El color de la tierra
Roberto Calasso lector de W. H. Hudson
Roberto Calasso

La tierra purpúrea narra el vagabundeo forzoso de un inglés por la convulsa Banda Oriental y su esperado regreso a Buenos Aires. Considerada unánimemente la obra cumbre de Hudson, la obra llevaba en su primera edición, la de 1885, el elocuente título de La tierra purpúrea que perdió Inglaterra. En esta lectura del magistral ensayista y editor Roberto Calasso aparecida en italiano en la solapa de la edición de Adelphi, aparece redimensionada como la descripción humana de un mundo perdido, tan epifánica en su dimensión mítica cuanto soñada su conversión gradual a una moralidad cimarrona que en algo recuerda a Rousseau y en algo se anticipa a Nietzsche.

«La tierra purpúrea es de los pocos libros felices que hay en el mundo», escribió Jorge Luis Borges. De hecho, esta novela posee la felicidad en el único modo, casi imperceptible, en que se puede poseer a la más volátil de las diosas: una felicidad que se contagia al lector, que se encuentra con este libro como en uno de esos amores súbitos, urgentes y crueles que relampaguean en sus páginas.
En Montevideo, hacia 1870, en un período de ásperas contiendas civiles, el joven inglés Stephen Lamb abandona a su esposa-niña, Paquita, para buscar trabajo en el interior del país. Cuando parte con este propósito, y cierta vanidad británica, no sabe que su mente sigue un pretexto muy lábil, que sólo le servirá para abocarlo a la aventura y la encantada exploración de la inmensa Tierra Purpúrea, ilusoriamente monótona como el mar, punteada de estancias como islas, que esconden experiencias imprevisibles. Stephen Lamb, como todo personaje de la estirpe de Ulises, tiene esa astucia que le permite adivinar siempre los actos convenientes —o por lo menos aquellos que salvan la vida— en un mundo regido por reglas aún desconocidas para él.
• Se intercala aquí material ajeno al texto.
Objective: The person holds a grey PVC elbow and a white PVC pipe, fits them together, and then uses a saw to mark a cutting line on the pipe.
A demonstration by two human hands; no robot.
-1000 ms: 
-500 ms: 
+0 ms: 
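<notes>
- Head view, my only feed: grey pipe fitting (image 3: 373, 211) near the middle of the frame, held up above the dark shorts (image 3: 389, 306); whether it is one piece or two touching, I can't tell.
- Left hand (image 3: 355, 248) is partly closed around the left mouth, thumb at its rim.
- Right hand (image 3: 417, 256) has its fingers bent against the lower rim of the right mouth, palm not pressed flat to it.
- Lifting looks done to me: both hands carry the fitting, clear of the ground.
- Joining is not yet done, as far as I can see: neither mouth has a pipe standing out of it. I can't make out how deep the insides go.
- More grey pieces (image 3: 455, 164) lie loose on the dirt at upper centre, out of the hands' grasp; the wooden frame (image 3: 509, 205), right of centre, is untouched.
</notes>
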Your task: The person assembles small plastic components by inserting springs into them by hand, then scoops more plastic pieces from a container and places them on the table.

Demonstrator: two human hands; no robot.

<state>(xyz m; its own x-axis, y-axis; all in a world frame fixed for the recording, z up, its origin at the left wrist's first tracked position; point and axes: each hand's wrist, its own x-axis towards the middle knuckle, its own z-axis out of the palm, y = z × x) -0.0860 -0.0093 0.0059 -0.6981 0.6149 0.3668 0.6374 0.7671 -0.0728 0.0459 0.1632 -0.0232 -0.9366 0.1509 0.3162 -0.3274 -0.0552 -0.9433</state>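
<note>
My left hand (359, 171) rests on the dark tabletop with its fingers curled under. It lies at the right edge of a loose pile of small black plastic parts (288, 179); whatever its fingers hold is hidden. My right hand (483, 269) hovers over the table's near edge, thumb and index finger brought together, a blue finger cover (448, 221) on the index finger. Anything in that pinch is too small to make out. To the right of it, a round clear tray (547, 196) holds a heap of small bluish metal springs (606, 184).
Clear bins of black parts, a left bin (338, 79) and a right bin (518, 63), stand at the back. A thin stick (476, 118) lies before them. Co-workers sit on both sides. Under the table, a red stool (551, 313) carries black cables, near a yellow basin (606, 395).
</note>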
Por lo demás, es un joven «oprimido por las armas y por la coraza de la cultura», pero que no se atreve a confesarse a sí mismo el aburrimiento que esta última le inspira: cargado de vitalidad, está preparado para encontrar cualquier excusa con tal de postergar el regreso a los brazos de su «adorada esposa». Cada excusa es un encuentro, cada encuentro el descubrimiento de un cruce sorprendente de vidas, y cada descubrimiento trae enseguida sus propias consecuencias, que a veces se disuelven en el humo de una pistola o en el resplandor de un cuchillo.
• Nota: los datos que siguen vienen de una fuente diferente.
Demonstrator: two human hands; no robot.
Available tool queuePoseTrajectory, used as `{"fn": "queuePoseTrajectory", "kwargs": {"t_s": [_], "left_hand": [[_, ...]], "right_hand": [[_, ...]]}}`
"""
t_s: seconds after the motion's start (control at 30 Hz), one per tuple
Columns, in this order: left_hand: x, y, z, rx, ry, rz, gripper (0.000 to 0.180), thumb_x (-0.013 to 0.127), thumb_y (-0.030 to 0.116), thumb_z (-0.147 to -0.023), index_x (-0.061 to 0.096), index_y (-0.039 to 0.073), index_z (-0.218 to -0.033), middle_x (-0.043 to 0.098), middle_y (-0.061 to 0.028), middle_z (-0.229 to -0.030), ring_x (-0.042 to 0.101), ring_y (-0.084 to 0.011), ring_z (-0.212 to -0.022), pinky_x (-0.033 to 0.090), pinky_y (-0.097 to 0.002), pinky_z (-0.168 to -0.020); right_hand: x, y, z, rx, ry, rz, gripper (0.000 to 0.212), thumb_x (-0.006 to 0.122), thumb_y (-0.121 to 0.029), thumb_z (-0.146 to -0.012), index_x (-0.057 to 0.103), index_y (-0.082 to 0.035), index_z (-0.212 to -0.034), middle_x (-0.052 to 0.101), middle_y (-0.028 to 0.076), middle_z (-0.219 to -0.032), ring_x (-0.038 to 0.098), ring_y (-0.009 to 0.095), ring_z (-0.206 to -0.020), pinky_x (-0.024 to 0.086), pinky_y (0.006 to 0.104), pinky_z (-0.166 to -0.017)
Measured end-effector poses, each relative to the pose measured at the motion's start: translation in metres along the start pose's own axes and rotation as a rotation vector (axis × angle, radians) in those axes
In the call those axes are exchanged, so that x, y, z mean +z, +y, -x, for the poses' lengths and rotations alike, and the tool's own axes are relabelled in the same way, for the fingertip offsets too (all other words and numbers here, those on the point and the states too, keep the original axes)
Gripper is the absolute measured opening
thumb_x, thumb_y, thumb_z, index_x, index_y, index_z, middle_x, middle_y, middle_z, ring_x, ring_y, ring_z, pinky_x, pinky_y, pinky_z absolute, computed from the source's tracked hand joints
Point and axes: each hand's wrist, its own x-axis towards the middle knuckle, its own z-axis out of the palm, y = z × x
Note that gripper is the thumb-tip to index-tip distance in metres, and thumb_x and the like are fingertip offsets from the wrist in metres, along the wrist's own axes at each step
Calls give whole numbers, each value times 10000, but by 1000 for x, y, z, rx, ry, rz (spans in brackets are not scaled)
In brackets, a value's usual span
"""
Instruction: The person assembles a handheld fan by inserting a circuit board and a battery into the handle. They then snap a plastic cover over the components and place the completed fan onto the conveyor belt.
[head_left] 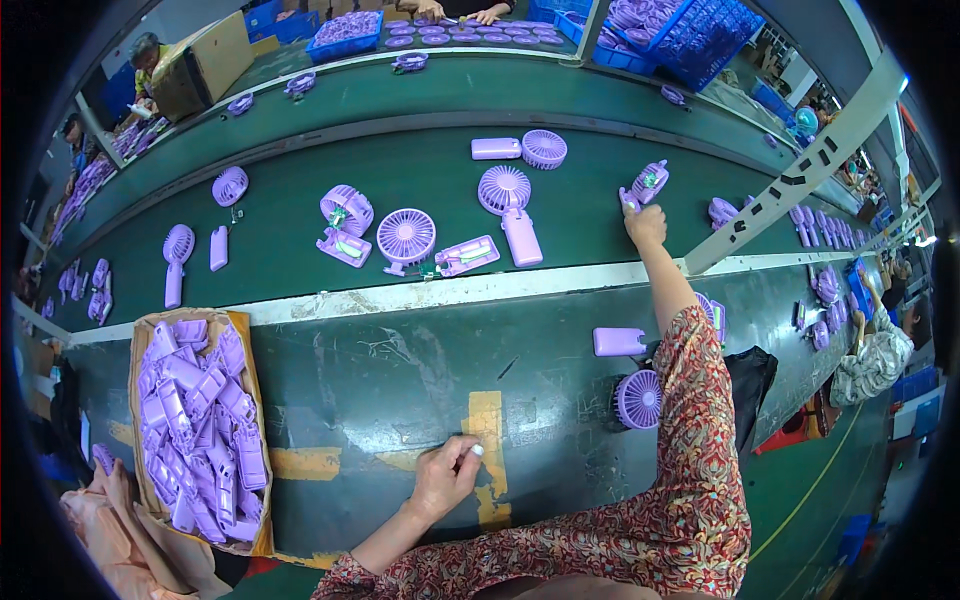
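My right hand (pixel 647 226) reaches out over the green conveyor belt, its fingers closed on a purple handheld fan (pixel 650 180) with some green parts showing. My left hand (pixel 447 475) is curled near the bench's middle, thumb against the forefinger. A small white bit, perhaps a thumb cover, shows at the thumb tip; the inside of the fist is hidden. Beside my right sleeve lie a purple fan head (pixel 638 399) and a purple handle (pixel 619 342), partly covered by the arm. A purple fan with its handle (pixel 521 237) rests on the belt to the left.
A cardboard box (pixel 258 430) full of purple handle shells stands at the left. More fans, including an opened one (pixel 345 220), are spread along the belt. A slanted metal post (pixel 800 170) rises right of my hand. Other people work at both sides and across.
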Motion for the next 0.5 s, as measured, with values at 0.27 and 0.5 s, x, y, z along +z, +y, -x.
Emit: {"fn": "queuePoseTrajectory", "kwargs": {"t_s": [0.27, 0.5], "left_hand": [[8, -7, 4, -26, 12, 23, 114, 620, 83, -824, 609, 32, -925, 620, -105, -657, 618, -189, -548, 487, -297, -507], [2, -18, 3, -200, 65, 387, 157, 575, 74, -860, 579, -2, -998, 588, -3, -697, 521, -55, -596, 438, -214, -532]], "right_hand": [[-22, 17, 1, 357, -757, -949, 307, 751, -181, -703, 580, -50, -922, 590, 25, -737, 591, 145, -586, 539, 272, -572], [-150, -13, 150, 74, -1257, -1278, 274, 667, -168, -824, 567, 0, -1016, 647, 94, -889, 641, 130, -751, 554, 223, -628]]}}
Cada lugar deja en la memoria del lector un puñado de imágenes animadas por esa portentosa energía en que radica el secreto de la obra de Hudson —un secreto verdadero e irresoluble, como ya observó Conrad: «No es posible decir cómo hace este hombre para alcanzar sus efectos. Escribe como crece la hierba.» Muchas y variadas cosas encontramos en nuestro viaje junto a Stephen Lamb: gauchos taciturnos y temibles, ingleses excéntricos y miserables, que ahogan en ron sus nostalgias; un enigmático jefe revolucionario; animales; mujeres de la más diversa fascinación, entre ellas una espléndida pasionaria que nuestro personaje —también en esto de la estirpe de Ulises— no podrá sino tratar de manera mezquina; un viejo de diabólica prolijidad; un guerrero ciego y loco; asesinos y jueces —y todos los oscuros destinos, las batallas y los fantasmas de la Tierra Purpúrea.
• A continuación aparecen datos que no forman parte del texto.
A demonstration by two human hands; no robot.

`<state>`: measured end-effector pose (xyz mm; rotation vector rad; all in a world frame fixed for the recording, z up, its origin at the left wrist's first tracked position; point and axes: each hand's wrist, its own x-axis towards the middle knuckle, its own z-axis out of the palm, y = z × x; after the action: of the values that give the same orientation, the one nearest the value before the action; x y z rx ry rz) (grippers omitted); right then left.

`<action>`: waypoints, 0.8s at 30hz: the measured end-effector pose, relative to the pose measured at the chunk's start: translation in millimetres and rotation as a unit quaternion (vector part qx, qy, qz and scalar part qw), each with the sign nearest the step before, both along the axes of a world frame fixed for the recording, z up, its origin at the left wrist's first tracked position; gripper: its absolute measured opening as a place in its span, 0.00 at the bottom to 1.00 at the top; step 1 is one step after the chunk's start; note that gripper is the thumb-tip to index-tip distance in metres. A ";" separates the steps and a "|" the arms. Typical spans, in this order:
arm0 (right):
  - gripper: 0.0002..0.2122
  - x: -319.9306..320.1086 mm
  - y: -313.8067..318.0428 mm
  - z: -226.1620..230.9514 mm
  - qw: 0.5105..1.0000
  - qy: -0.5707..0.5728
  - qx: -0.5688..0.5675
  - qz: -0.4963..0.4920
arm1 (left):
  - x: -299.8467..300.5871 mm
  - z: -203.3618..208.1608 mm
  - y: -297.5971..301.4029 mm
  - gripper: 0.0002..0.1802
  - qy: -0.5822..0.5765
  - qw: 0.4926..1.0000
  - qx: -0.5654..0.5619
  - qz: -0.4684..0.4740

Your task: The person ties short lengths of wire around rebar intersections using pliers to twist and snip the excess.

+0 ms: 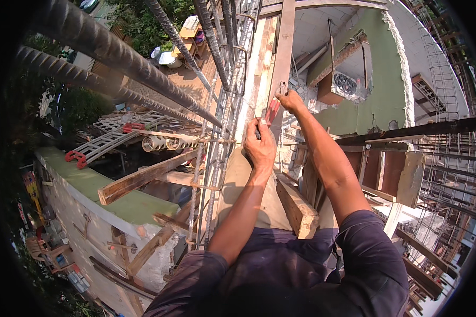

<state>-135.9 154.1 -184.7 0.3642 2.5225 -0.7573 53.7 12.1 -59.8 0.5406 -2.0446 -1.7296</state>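
My right hand (291, 100) is closed on a pair of red-handled pincers (273, 110), near their dark metal head. The handles slant down toward my left hand (260, 145), whose fingers are curled together close to the handle ends. What the left fingers pinch is too small to make out. Both hands are over long wooden boards (264, 58) running away from me. Just left of them stands a column of ribbed steel rebar (229, 108) with tie hoops around it.
Thick rebar (116, 53) slants across the upper left. A timber beam (297, 206) rises between my legs, and another timber (137, 182) juts out left. Below lie an aluminium ladder (108, 142) with red ends and a green-topped wall (111, 185). A broken green wall (383, 68) stands right.
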 end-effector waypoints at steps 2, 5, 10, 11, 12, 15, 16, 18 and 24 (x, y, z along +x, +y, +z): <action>0.46 25.9 -62.3 -1.1 0.996 -0.056 0.058 -0.029 | 7.7 -9.1 -16.5 0.14 -0.009 0.999 -0.038 0.020; 0.48 42.5 -75.3 -24.5 0.996 -0.024 0.068 -0.049 | 8.4 -10.5 -14.4 0.14 -0.014 0.998 -0.050 0.026; 0.30 38.0 -62.6 -49.1 0.996 0.051 -0.009 -0.079 | 6.1 -8.3 -14.6 0.12 -0.032 0.997 -0.072 0.011; 0.24 26.1 -40.4 -58.3 0.992 0.074 -0.031 -0.100 | 1.9 4.0 -6.8 0.12 -0.038 0.998 -0.059 0.001; 0.14 6.3 -14.6 -52.3 0.986 0.033 -0.116 -0.113 | -2.6 12.2 -0.7 0.12 -0.045 0.998 -0.043 -0.010; 0.10 -4.8 -18.1 22.6 0.960 -0.132 -0.235 -0.077 | 5.8 -7.6 -18.0 0.11 -0.060 0.996 -0.067 0.021; 0.12 -6.6 -13.3 54.7 0.963 -0.121 -0.239 -0.028 | 4.6 -8.9 -17.7 0.11 -0.058 0.995 -0.077 0.022; 0.14 -1.5 -13.8 119.3 0.973 -0.055 -0.191 0.119 | 2.8 -6.2 -15.3 0.10 -0.054 0.995 -0.075 0.022; 0.19 44.3 -39.3 241.7 0.938 -0.146 -0.216 0.230 | -4.0 -2.5 -8.0 0.12 -0.066 0.997 -0.041 -0.011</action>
<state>-91.6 114.9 57.0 -0.2422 1.9772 -0.9487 49.7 4.1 -62.3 0.6245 -2.2096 -1.6546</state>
Al final, como quiere la regla del género literario «nómade y arriesgado» a la que el libro pertenece, el protagonista vuelve a su punto de partida. Pero entonces está ya del todo acriollado, benditamente corrompido por la semibárbara Tierra Purpúrea, a la que ya no augura, como al principio de sus aventuras, los beneficios civilizadores del dominio británico. Por el contrario, ahora ve que cualquier intervención europea en ese maravilloso y precario equilibrio no podría resultar sino destructivo, y sus reflexiones anticipan aquello que más tarde ha sucedido. Ha sido Ezequiel Martínez Estrada, precisamente, quien ha escrito que «en las últimas páginas de La tierra purpúrea… se contiene la máxima filosofía y la suprema justificación de América frente a la civilización occidental y a los valores de la cultura académica».
Con estos lúcidos pensamientos, que podrían impulsarnos muy lejos, Hudson nos abandona, aunque su gesto de despedida no pertenece a la reflexión sino, una vez más, a la vida. Puesto que, como él mismo dice, adaptando una frase famosa, «cada vez que intentaba ser un filósofo era interrumpido por la felicidad».